◆ **Problem description**:
What lines below hold the string "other"? Copy them all.

*** Source material ***

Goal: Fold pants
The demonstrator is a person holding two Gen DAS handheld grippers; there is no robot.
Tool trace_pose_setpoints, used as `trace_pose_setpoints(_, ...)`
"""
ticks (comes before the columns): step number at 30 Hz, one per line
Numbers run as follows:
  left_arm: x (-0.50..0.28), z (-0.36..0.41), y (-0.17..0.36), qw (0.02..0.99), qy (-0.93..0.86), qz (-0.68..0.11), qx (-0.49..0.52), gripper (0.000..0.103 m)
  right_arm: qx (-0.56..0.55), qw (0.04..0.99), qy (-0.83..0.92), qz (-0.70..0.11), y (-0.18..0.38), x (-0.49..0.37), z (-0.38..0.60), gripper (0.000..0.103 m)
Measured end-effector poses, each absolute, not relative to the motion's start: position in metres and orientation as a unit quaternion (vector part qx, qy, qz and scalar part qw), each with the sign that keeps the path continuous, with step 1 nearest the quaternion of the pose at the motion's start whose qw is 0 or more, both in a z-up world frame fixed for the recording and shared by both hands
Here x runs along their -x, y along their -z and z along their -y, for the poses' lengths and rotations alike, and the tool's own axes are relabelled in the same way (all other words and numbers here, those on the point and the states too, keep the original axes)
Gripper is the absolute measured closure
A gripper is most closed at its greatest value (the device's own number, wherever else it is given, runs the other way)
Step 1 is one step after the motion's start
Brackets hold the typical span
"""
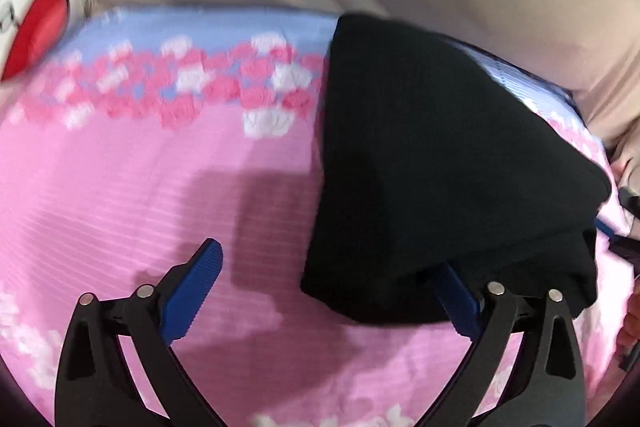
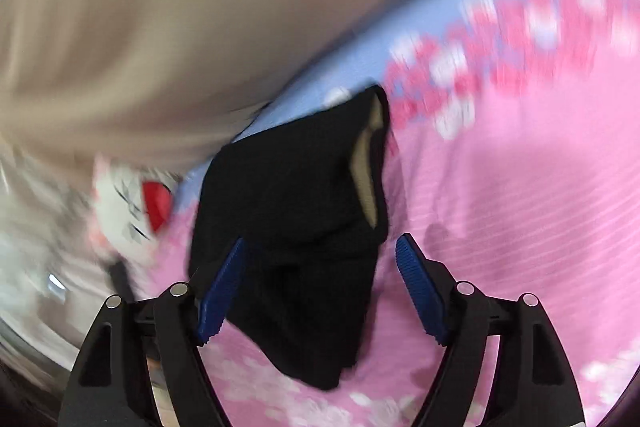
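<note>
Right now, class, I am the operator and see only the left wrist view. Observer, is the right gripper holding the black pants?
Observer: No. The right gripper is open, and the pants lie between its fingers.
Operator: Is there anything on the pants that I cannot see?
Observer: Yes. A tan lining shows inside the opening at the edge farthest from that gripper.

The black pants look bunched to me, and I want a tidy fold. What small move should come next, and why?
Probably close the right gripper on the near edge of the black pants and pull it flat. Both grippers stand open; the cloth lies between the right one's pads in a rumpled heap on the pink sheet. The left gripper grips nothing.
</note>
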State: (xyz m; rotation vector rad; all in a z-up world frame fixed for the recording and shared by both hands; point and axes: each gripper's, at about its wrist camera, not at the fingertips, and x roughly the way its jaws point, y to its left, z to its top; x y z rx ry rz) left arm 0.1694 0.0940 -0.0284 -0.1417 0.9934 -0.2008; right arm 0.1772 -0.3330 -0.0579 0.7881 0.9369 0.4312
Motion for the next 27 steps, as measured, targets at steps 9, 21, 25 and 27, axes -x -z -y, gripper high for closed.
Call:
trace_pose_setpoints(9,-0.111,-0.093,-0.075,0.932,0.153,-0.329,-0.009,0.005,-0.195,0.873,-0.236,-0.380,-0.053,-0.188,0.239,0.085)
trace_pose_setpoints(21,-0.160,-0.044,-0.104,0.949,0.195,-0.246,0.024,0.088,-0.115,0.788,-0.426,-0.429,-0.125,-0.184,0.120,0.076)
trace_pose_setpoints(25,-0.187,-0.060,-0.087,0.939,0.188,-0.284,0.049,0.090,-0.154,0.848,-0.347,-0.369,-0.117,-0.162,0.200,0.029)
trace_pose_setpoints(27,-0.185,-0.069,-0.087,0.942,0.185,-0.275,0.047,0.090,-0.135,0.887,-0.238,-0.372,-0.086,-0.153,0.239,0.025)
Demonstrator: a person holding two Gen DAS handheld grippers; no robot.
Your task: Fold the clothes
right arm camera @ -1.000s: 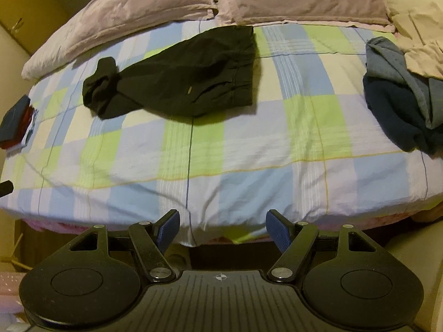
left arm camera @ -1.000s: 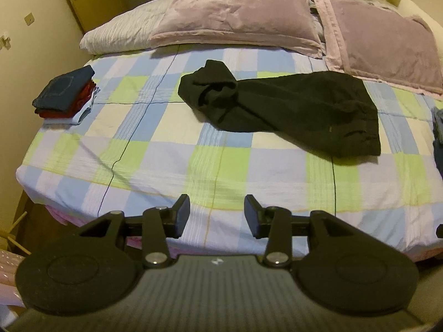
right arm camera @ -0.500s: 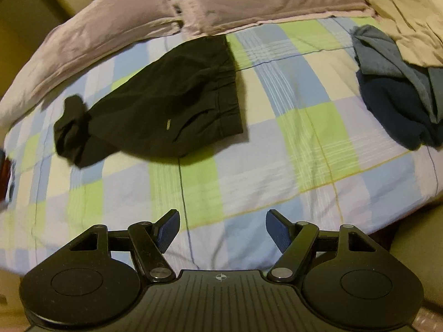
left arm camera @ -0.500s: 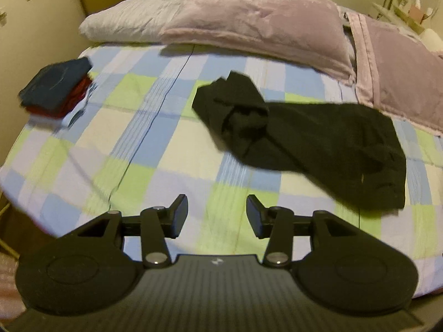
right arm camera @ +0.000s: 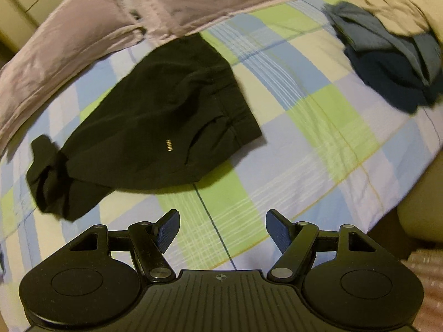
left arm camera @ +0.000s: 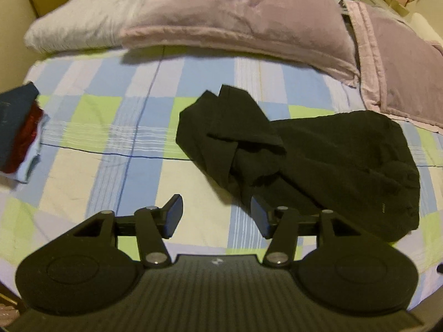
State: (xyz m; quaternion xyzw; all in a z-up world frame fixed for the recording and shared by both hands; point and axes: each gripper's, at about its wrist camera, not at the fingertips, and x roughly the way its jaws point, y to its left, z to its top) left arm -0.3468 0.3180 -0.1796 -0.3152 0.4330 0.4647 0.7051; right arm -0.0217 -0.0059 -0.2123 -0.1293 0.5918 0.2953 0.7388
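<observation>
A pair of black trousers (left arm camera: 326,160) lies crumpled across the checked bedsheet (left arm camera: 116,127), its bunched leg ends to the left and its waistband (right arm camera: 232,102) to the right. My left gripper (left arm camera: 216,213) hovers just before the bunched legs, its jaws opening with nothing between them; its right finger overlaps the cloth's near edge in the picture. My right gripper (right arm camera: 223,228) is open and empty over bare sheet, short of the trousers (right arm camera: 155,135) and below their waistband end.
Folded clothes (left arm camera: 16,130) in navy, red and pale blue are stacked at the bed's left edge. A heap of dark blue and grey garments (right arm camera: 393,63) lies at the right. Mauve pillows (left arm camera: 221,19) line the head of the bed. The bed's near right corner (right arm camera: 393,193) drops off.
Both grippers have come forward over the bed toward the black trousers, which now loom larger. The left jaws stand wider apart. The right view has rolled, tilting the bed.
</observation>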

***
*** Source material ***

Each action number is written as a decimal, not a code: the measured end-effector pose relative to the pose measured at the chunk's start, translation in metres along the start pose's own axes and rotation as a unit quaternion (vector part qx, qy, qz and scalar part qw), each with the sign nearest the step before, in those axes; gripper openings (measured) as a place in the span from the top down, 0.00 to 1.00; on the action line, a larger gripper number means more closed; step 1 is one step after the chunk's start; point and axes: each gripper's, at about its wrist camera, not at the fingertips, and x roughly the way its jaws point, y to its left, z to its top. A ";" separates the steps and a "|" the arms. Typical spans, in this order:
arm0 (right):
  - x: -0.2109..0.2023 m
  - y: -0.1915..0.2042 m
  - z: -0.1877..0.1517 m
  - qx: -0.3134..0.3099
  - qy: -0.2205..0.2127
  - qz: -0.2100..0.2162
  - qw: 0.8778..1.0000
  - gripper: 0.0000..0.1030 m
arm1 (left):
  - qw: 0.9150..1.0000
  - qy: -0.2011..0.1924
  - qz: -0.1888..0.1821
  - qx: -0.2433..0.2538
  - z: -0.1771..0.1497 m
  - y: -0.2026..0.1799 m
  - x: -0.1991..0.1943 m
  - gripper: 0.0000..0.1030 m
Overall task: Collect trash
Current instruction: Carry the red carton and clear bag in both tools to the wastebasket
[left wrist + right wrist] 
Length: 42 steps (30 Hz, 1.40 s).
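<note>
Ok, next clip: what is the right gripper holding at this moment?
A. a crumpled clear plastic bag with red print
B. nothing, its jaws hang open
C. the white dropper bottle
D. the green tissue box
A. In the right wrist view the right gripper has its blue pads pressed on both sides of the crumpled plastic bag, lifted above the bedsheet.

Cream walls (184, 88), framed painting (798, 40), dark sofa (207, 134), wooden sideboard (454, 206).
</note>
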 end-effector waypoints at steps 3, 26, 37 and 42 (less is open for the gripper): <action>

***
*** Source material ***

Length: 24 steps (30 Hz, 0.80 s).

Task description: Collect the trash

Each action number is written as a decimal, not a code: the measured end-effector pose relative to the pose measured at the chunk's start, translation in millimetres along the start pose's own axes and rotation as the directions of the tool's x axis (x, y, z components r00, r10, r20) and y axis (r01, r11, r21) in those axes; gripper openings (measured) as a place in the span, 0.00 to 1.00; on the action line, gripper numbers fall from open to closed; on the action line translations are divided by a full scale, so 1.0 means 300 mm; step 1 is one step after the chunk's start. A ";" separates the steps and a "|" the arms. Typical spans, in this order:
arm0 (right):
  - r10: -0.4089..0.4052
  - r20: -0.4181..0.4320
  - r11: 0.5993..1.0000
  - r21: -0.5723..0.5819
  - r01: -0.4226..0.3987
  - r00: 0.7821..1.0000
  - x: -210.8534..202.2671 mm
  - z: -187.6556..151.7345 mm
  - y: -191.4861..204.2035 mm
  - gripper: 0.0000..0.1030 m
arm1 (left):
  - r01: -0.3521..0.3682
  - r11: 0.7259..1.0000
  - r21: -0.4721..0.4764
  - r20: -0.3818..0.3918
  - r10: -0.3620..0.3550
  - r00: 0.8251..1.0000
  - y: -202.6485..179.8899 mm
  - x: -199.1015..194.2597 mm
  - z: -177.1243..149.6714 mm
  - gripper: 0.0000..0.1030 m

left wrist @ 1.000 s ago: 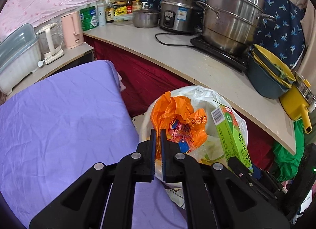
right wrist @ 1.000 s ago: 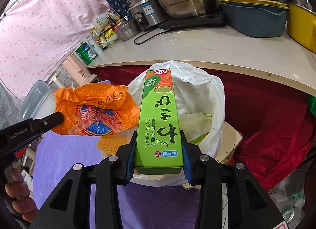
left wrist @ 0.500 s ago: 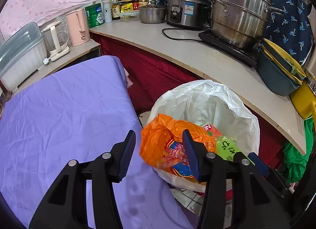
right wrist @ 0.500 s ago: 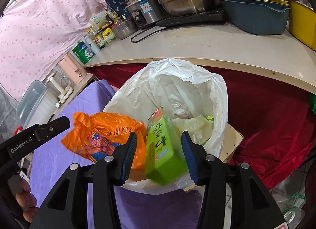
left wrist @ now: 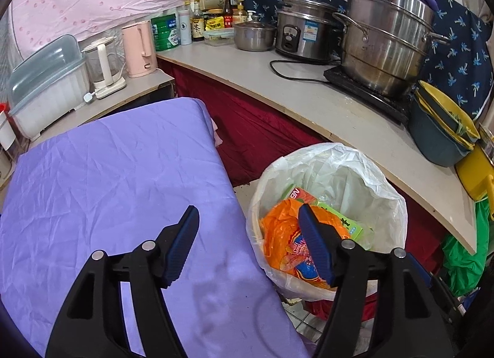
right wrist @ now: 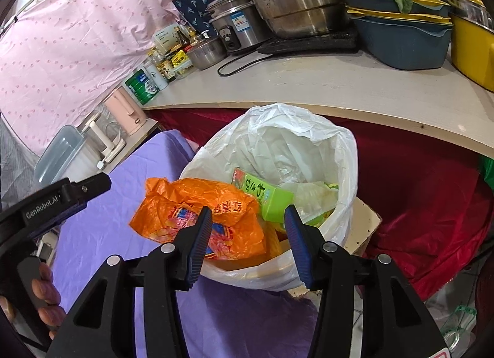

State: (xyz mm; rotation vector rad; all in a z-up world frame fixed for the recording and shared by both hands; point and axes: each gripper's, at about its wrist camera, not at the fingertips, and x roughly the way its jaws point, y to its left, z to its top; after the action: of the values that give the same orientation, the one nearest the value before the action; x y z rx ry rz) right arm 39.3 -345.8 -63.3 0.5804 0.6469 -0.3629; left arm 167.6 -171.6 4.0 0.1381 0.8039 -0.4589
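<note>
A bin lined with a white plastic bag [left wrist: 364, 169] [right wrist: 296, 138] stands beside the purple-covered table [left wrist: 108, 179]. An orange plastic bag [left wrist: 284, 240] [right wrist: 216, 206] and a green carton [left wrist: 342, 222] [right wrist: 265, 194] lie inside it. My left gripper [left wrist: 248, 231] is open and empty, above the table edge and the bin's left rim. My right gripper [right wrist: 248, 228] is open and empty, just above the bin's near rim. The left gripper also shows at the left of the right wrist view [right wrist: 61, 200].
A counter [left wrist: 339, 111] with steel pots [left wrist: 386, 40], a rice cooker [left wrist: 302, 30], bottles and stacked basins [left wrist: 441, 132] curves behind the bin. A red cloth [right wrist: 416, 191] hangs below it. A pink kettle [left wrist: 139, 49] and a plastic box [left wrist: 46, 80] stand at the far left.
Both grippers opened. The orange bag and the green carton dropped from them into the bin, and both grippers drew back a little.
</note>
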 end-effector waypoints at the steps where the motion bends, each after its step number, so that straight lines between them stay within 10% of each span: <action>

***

◆ **The completed task**:
Here x runs along their -x, y along their -z and z along their -y, for the poses' lengths and rotations alike, and the tool's own axes are relabelled in the same way (all other words and numbers here, those on the point and the states too, keep the original axes)
A gripper is most closed at its greatest value (the device's own number, wherever else it is given, runs the other way)

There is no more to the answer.